Streaming Data to Bigtable

Bigtable is Google’s fully managed, scalable NoSQL database service. Bigtable is ideal for storing large amounts of data in a key-value store and for use cases such as personalization, ad tech, financial tech, digital media, and Internet of Things (IoT). Bigtable supports high read and write throughput at low latency for fast access to large amounts of data for processing and analytics.

For streaming data from sensors, Bigtable can handle high writes to capture large volumes of real-time data.

In this lab, you use commands to create a Bigtable instance with a table to store simulated traffic sensor data. Then you launch a Dataflow pipeline to load the simulated streaming data from Pub/Sub into Bigtable. While the Dataflow job loads streaming data from Pub/Sub into Bigtable, you verify that the table is being successfully populated. You complete the lab by stopping the streaming job and deleting the Bigtable data.

  • Create a Bigtable instance using Google Cloud CLI (gcloud CLI) commands.
  • Create a Bigtable table with column families using Cloud Bigtable CLI (cbt CLI) commands.
  • Launch a Dataflow pipeline to read streaming data from Pub/Sub and write into Bigtable.
  • Verify the streaming data loaded into Bigtable.
  • Delete a Bigtable table and a Bigtable instance using commands.

Create a Bigtable instance and table using commands

To create a new table in Bigtable, you first need to create a Bigtable instance to store your table. To create a Bigtable instance, you can use the Google Cloud console, gcloud CLI commands, or cbt CLI commands.

In this task, you use Cloud Shell to first run gcloud CLI commands to create a new Bigtable instance, and then run cbt CLI commands to connect to Bigtable and create a new table.

Welcome to Cloud Shell! Type "help" to get started.
Your Cloud Platform project in this session is set to qwiklabs-gcp-00-9a9345cbcce6.
Use “gcloud config set project [PROJECT_ID]” to change to a different project.
student_00_e5bcc3b525da@cloudshell:~ (qwiklabs-gcp-00-9a9345cbcce6)$ gcloud bigtable instances create sandiego \
--display-name="San Diego Traffic Sensors" \
--cluster-storage-type=SSD \
Creating bigtable instance sandiego...done.                                                                                                                                        
student_00_e5bcc3b525da@cloudshell:~ (qwiklabs-gcp-00-9a9345cbcce6)$ 

Configure the Bigtable CLI

To connect to Bigtable using cbt CLI commands, you first need to use Cloud Shell to update the .cbtrc configuration file with your project ID and your Bigtable instance ID.

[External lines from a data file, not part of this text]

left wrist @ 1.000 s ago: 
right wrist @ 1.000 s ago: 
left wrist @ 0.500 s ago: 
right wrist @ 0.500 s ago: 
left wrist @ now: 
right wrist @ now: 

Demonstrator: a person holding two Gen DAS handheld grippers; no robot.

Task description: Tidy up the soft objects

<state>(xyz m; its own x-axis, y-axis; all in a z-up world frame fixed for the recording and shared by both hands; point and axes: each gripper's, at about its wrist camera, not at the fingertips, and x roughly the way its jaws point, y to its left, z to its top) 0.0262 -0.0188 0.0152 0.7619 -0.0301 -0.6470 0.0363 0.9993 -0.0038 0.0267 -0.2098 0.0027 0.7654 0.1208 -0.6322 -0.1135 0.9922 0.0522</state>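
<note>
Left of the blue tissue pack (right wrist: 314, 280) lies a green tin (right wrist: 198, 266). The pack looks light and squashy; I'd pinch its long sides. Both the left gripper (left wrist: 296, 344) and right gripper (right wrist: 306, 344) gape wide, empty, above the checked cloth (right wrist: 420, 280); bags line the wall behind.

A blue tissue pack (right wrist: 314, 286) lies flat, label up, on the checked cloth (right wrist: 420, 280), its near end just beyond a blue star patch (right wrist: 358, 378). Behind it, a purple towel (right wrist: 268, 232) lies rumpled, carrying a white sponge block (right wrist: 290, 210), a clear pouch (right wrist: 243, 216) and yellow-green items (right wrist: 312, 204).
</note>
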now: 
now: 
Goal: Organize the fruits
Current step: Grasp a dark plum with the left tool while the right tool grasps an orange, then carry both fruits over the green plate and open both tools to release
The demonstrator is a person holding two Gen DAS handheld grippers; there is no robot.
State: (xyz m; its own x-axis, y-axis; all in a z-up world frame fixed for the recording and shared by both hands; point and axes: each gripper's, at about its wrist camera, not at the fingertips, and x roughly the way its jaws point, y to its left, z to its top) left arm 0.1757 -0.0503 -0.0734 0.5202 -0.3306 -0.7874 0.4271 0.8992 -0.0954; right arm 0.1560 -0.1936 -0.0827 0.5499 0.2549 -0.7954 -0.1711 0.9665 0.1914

  1. To modify the .cbtrc file with the project ID and instance ID, run the following commands:
student_00_e5bcc3b525da@cloudshell:~ (qwiklabs-gcp-00-9a9345cbcce6)$ echo project = `gcloud config get-value project` \
    >> ~/.cbtrc
Your active configuration is: [cloudshell-1341]
student_00_e5bcc3b525da@cloudshell:~ (qwiklabs-gcp-00-9a9345cbcce6)$ echo instance = sandiego \
    >> ~/.cbtrc
student_00_e5bcc3b525da@cloudshell:~ (qwiklabs-gcp-00-9a9345cbcce6)$ cat ~/.cbtrc 
project = qwiklabs-gcp-00-9a9345cbcce6
instance = sandiego
student_00_e5bcc3b525da@cloudshell:~ (qwiklabs-gcp-00-9a9345cbcce6)$ 

Create a Bigtable table with column families

After you configure the .cbtrc configuration file in Cloud Shell, you can run a simple cbt CLI command to create a new Bigtable table with column families.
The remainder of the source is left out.